Taron Egerton, Colin Firth and Pedro Pascal in Kingsman: The Golden Circle (Photo: Fox)

KINGSMAN: THE GOLDEN CIRCLE
★½ (out of four)
DIRECTED BY Matthew Vaughn
STARS Colin Firth, Taron Egerton

If Kingsman: The Secret Service turned out to be the biggest cinematic surprise of 2015, then Kingsman: The Golden Circle might turn out to be the biggest celluloid disappointment of 2017. It’s certainly the most depressing. And infuriating.

Hitting stateside theaters in February of ’15, Kingsman: The Secret Service proved to be an utter delight — a brainy, brawny, spy-game endeavor packed with memorable characters and nifty plot pirouettes. A sequel was guaranteed, but while Kingsman: The Golden Circle is bigger, it most assuredly isn’t better. Such a precipitous drop in quality would suggest that other hands assembled this follow-up, but that shockingly isn’t the case; instead, this one finds writer-director Matthew Vaughn and co-scripter Jane Goldman again at the controls.

Kingsman agents Eggsy (Taron Egerton) and Merlin (Mark Strong) are back, this time using their smarts to attempt to foil the nefarious plans of Poppy (Julianne Moore, sorry to say), a drug kingpin who’s basically a cross between a ruthless CEO and June Cleaver. Not unlike SPECTRE in the Daniel Craig 007 entries, Poppy has managed to cripple the entire Kingsman operation, thereby forcing the dapper Brits to seek help from their American counterparts.
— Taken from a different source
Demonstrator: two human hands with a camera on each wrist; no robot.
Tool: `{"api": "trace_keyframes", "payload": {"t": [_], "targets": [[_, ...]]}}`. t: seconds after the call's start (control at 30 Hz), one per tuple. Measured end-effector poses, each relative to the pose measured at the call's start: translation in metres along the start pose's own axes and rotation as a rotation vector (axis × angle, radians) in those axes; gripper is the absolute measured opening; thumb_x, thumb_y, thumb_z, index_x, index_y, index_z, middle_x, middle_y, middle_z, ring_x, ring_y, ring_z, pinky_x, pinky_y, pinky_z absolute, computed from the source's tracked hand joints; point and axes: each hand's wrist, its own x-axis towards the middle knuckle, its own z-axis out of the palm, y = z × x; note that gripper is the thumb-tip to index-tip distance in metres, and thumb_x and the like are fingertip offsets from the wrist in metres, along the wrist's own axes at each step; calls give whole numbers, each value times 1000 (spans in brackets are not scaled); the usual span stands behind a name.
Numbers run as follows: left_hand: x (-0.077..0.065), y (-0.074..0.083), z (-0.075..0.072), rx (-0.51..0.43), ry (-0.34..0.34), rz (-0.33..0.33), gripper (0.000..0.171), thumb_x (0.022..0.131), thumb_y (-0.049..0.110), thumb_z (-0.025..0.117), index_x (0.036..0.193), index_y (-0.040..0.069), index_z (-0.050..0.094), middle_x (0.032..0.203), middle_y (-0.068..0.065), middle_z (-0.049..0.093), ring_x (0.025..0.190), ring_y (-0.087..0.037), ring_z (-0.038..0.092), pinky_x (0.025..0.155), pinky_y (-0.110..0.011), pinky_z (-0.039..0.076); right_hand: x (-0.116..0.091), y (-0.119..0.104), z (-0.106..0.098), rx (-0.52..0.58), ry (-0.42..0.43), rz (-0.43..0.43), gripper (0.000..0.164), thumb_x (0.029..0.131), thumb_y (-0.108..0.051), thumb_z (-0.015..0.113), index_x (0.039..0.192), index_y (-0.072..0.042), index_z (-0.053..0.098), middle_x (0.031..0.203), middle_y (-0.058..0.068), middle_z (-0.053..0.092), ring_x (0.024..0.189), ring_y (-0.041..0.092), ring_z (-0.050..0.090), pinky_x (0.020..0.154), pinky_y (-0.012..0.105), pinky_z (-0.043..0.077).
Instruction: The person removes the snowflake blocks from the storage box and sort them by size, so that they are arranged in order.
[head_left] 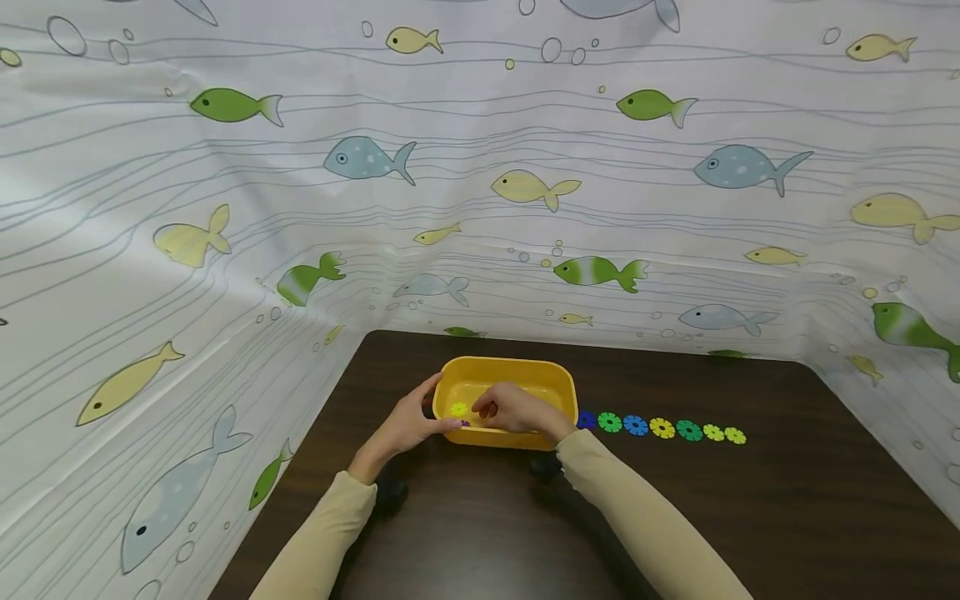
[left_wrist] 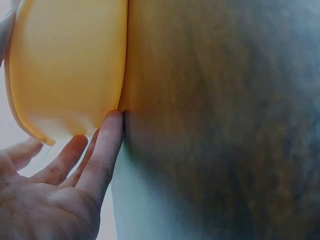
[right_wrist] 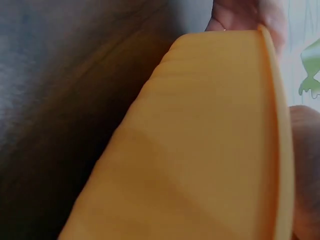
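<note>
A yellow plastic tub (head_left: pixel 504 367) stands on the dark table. At its left end my left hand (head_left: pixel 405 423) holds the rim, the thumb over the near corner and the fingers along the outer wall. The left wrist view shows those fingertips (left_wrist: pixel 114 117) against the tub's end. My right hand (head_left: pixel 513 407) reaches over the near rim into the tub, fingers curled and pointing down. I cannot tell whether they pinch anything. Beside them in the tub lie a yellow flower-shaped disc (head_left: pixel 458 409) and a purple piece (head_left: pixel 465 423), partly hidden by the near rim.
Right of the tub runs a row of notched flower discs, from a dark blue disc (head_left: pixel 586 419) through a green disc (head_left: pixel 610 422) to a small yellow disc (head_left: pixel 735 435). A fish-patterned sheet (head_left: pixel 480 200) surrounds the back and sides of the table (head_left: pixel 480 533).
</note>
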Motion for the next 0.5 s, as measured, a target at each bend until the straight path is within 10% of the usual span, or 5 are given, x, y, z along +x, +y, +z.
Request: {"api": "trace_keyframes", "payload": {"t": [0.5], "targets": [[-2,1,1,-43,6,14,97,95,41,86,172,13,34,168,-20,50,143,-40,58,120,-59,53,31,8,13,-19,-103,-120,27,96,4,78,119,-7,84,102,7,80,83,14,61,88,29,63]]}}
These would be the Statesman, whose members include head honcho Champ (Jeff Bridges), bad boy Tequila (Channing Tatum), mousy Ginger (Halle Berry) and cocky Whiskey (Pedro Pascal).
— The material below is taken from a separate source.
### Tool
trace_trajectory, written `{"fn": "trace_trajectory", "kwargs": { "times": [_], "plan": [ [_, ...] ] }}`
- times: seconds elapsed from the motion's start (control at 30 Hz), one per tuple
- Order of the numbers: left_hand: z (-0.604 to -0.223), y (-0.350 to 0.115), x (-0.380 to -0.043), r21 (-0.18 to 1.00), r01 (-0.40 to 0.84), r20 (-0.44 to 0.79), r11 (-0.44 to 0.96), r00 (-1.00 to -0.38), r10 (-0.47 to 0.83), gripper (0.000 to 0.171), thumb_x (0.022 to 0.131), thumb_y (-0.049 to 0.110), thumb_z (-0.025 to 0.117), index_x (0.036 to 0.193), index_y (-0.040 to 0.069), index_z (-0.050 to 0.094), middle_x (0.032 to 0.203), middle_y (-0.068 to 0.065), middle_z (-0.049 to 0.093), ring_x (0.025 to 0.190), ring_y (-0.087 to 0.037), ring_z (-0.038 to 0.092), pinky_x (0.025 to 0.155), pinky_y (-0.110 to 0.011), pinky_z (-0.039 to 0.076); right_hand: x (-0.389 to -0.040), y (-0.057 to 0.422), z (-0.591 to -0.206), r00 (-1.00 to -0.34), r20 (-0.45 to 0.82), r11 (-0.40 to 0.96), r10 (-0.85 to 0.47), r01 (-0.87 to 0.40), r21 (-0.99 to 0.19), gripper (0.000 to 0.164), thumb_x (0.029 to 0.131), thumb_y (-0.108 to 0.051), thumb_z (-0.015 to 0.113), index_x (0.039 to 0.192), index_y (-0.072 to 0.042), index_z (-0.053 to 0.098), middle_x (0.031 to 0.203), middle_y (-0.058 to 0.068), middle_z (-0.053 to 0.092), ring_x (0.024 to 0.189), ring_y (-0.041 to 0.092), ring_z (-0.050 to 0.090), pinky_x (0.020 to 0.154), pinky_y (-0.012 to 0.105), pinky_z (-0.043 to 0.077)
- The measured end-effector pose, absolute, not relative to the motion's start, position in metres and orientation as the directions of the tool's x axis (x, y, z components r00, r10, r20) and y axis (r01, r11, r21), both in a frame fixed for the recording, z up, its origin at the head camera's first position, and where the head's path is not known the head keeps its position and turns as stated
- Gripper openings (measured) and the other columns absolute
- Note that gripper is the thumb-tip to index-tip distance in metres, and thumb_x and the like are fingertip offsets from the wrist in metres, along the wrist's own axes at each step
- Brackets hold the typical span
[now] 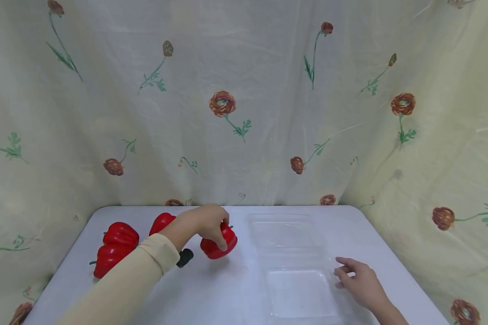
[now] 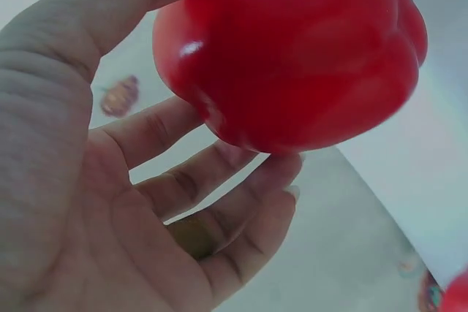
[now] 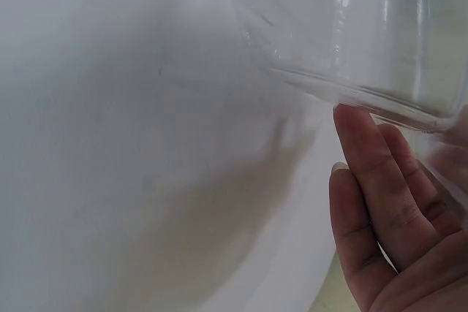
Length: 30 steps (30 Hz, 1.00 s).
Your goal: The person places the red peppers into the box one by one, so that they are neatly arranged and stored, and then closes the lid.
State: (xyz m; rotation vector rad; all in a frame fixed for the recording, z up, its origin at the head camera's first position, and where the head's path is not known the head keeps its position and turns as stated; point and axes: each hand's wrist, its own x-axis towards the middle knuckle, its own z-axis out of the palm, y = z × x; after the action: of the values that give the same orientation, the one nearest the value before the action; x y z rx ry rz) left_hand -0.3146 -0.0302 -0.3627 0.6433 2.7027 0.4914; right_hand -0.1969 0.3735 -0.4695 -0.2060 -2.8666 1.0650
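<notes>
My left hand (image 1: 213,225) grips a red bell pepper (image 1: 224,243) from above, left of a clear plastic clamshell box. In the left wrist view, the thumb lies over the glossy pepper (image 2: 292,63) and fingertips touch its underside. The box lies spread open, one half (image 1: 284,247) toward the back and the other half (image 1: 301,315) toward the front. At the box's right side is my right hand (image 1: 363,284), fingers loosely extended. The right wrist view has its fingertips right at the box's clear rim (image 3: 365,96); the thumb is mostly hidden.
Two red bell peppers (image 1: 115,248) sit together on the left of the white table (image 1: 211,298). Another pepper (image 1: 162,222) is partly hidden behind the left forearm. A small dark object (image 1: 185,257) shows beside the left wrist. Flower-patterned curtains (image 1: 260,158) enclose the back and sides.
</notes>
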Motion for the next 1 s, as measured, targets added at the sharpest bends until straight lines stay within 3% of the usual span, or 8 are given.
{"fn": "trace_trajectory", "kwargs": {
  "times": [0.53,0.77,1.0],
  "plan": [
    [-0.354,0.07,-0.281,0.402,0.61,-0.144,0.683,-0.694,0.705,0.064,0.059,0.029,0.095,0.113,0.02,0.062,0.101,0.008,0.059,0.095,-0.012,0.057,0.06,-0.025,0.054,-0.202,0.346,-0.478,-0.99,0.033,0.734,0.14,0.081,-0.674,0.041,0.092,-0.012,0.067,0.128,0.006,0.06,0.087,0.001,0.07,0.064,0.013,0.069,0.058,0.027,0.05],
    [-0.365,0.104,-0.273,0.321,0.677,-0.112,0.662,-0.666,0.737,0.061,0.06,0.033,0.095,0.112,0.024,0.064,0.101,0.01,0.058,0.092,-0.008,0.055,0.06,-0.022,0.052,-0.203,0.341,-0.477,-0.989,-0.004,0.733,0.148,0.113,-0.671,0.042,0.093,-0.014,0.067,0.13,0.004,0.059,0.088,0.002,0.069,0.065,0.014,0.068,0.059,0.027,0.053],
    [-0.377,0.126,-0.268,0.256,0.712,-0.116,0.653,-0.648,0.753,0.056,0.062,0.035,0.093,0.111,0.026,0.065,0.097,0.012,0.058,0.09,-0.006,0.054,0.06,-0.021,0.051,-0.203,0.338,-0.475,-0.99,-0.036,0.712,0.136,0.123,-0.691,0.039,0.095,-0.013,0.062,0.131,0.003,0.058,0.088,0.002,0.069,0.069,0.016,0.069,0.07,0.033,0.058]
  ]
}}
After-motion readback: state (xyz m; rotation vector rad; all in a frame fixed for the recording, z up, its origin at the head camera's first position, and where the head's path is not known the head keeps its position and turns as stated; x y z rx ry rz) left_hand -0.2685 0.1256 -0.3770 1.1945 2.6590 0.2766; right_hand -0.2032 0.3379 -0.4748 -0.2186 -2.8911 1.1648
Serving up an American counterpart to the veddy British Kingsman sounds like a great idea that can’t miss, but with the possible exception of Tatum (who, despite the prominent billing, is barely in this thing), these characters prove to be so underdeveloped and uninteresting that it becomes clear they were added not out of inspiration but out of a scheme to garner more merchandising tie-ins on this side of the Atlantic.

Given his top billing and prominence in the ads, it’s no spoiler to reveal that Colin Firth is back, even though his character of Harry Hart was apparently killed in the first picture. But Harry is so ill-utilized in this new film that it barely seems like it was worth the effort to bring him back. As for the fates of select other characters – well, I want to avoid any giveaways, but let’s just say that this enterprise has the taint of Hicks and Newt about it. These bits are jarring, disruptive, ill-advised and more than a little distasteful.
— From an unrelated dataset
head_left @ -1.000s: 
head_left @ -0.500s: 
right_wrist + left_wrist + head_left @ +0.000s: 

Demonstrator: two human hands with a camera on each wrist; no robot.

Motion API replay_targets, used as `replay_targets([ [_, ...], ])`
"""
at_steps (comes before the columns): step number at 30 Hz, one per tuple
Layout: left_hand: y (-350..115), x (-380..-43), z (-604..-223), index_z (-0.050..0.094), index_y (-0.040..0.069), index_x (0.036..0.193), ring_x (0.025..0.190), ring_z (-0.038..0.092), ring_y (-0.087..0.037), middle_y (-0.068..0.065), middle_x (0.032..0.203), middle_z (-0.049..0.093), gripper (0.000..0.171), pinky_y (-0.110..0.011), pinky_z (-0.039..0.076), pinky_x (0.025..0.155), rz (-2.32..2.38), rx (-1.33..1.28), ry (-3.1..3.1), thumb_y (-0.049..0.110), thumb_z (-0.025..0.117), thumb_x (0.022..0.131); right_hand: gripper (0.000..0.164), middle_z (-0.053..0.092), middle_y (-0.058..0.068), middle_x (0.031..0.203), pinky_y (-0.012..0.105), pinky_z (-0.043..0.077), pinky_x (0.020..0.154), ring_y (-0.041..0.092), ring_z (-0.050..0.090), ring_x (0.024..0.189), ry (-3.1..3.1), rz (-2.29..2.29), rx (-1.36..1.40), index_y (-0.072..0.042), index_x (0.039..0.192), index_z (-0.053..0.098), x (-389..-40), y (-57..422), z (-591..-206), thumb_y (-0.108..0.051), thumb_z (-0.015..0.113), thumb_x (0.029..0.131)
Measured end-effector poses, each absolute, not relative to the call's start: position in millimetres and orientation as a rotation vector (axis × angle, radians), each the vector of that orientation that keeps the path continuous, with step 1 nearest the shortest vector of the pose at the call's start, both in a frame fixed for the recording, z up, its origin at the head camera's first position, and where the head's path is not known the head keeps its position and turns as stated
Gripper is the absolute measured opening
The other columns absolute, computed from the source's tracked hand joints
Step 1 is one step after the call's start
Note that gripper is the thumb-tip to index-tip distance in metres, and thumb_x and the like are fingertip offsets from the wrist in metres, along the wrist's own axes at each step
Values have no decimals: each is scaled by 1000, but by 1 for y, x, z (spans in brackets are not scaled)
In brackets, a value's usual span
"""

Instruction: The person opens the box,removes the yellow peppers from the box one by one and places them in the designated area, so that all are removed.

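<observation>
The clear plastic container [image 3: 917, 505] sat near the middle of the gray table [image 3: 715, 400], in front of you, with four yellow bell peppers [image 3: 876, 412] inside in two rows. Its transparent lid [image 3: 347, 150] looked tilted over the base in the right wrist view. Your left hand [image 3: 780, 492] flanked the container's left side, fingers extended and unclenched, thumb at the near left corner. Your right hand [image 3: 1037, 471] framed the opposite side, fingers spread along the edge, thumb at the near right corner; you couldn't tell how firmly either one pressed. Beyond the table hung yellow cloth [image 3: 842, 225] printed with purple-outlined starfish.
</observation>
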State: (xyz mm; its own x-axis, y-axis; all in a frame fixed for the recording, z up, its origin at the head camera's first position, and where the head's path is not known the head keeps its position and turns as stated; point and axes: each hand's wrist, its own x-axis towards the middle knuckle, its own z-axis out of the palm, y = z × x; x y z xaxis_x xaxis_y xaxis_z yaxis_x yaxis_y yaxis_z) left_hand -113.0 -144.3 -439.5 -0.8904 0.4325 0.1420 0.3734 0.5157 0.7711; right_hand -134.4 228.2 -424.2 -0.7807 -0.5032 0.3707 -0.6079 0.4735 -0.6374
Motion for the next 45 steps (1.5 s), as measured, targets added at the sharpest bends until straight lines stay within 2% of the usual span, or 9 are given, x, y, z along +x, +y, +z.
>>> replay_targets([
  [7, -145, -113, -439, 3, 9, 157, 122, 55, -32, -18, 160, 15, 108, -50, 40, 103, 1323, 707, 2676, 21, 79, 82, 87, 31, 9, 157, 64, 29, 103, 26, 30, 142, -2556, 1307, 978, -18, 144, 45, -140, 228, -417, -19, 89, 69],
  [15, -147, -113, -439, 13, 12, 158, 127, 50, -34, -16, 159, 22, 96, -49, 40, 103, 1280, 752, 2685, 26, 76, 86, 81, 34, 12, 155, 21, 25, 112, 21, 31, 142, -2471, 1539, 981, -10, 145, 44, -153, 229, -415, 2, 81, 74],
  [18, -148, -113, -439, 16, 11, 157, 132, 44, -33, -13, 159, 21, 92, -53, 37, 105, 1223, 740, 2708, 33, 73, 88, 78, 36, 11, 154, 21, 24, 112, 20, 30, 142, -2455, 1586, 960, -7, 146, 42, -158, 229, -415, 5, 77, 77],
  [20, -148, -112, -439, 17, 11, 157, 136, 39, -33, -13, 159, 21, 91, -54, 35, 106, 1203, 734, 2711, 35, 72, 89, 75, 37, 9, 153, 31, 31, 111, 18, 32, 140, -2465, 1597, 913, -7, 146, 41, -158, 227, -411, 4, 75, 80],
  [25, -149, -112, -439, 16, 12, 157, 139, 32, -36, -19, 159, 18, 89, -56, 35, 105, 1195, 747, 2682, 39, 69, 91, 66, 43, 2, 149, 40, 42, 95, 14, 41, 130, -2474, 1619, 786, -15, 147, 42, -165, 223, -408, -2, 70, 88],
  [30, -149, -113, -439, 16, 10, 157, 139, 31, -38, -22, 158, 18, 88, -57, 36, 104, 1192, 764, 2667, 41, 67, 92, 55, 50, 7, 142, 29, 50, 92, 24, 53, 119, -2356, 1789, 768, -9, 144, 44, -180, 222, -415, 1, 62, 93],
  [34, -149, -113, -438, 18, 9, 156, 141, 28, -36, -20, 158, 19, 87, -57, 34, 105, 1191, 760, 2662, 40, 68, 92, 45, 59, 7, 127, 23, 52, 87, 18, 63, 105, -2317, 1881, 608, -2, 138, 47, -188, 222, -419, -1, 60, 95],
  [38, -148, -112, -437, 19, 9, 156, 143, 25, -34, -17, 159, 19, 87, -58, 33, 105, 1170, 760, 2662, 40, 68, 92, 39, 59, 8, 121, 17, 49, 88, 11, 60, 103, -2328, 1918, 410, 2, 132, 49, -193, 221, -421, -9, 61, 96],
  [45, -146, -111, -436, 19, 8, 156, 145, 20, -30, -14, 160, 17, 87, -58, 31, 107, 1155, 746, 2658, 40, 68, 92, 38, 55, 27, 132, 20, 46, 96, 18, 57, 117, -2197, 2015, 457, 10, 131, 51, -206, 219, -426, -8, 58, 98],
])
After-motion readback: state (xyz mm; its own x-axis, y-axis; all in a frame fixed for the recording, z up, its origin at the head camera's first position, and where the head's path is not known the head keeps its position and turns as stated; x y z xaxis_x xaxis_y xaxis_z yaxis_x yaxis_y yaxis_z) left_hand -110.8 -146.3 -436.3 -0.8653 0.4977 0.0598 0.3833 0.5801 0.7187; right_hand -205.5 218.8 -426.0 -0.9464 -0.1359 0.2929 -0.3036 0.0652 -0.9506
To be clear, there are bright moments to be found throughout Kingsman: The Golden Circle, including the appearance of Elton John as himself. But even Elton’s participation eventually suffers from overkill, a condition endemic of the entire project. Clever moments from the first film are restaged here, to diminishing returns. The employment of CGI is suffocating, from the snarling mechanical dogs (is this an unofficial sequel to C.H.O.M.P.S.?) to fembots that seem to be distant cousins of the ones from the ’70s debacle Sgt. Pepper’s Lonely Hearts Club Band. And while Kingsman: The Secret Service managed to tame its mean-spiritedness with its empathy toward its characters, no such failsafes are in place here, resulting in a motion picture that’s often as ugly as it is excessive.